*** Opening of Provided data ***
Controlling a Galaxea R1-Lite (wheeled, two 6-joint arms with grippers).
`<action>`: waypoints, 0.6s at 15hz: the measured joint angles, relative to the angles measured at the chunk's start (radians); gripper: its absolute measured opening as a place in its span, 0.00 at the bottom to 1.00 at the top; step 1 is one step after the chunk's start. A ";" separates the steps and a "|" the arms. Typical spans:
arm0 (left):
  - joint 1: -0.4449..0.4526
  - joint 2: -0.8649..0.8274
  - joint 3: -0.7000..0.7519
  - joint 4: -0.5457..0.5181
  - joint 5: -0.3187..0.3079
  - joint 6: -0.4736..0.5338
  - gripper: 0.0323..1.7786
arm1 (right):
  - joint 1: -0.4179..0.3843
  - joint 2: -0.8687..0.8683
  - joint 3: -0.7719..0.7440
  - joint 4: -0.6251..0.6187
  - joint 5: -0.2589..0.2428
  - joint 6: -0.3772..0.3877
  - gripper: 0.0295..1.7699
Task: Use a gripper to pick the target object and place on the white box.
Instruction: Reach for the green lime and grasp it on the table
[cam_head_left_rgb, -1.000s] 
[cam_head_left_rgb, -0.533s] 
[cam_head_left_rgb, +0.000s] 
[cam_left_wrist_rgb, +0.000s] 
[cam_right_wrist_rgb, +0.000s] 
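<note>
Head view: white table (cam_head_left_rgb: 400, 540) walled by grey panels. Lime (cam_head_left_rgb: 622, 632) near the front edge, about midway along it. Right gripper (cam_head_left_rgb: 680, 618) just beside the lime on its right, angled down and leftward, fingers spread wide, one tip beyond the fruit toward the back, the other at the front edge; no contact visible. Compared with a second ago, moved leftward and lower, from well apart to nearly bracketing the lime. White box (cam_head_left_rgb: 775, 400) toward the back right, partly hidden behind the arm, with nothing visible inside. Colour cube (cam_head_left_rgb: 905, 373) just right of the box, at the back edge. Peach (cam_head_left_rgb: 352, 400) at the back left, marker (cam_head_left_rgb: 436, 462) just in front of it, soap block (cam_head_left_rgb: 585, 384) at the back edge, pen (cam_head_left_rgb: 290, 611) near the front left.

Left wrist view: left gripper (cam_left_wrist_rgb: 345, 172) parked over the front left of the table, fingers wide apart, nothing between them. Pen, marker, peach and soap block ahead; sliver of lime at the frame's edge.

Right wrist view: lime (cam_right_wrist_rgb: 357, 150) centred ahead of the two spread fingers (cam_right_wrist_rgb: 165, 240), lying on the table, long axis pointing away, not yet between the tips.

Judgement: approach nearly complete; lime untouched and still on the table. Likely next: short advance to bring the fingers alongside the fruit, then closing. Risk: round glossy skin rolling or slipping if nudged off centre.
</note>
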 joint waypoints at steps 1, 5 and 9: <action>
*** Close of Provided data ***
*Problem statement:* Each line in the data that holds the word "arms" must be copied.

*Answer space:*
Controlling a Galaxea R1-Lite (wheeled, two 6-joint arms with grippers).
`<action>`: waypoints, 0.6s at 15hz: the measured joint angles, relative to the angles measured at the chunk's start (radians); gripper: its absolute measured opening as a place in its span, 0.00 at the bottom to 1.00 at the top; step 1 is one step after the chunk's start. A ";" separates the steps and a "|" the arms. Typical spans:

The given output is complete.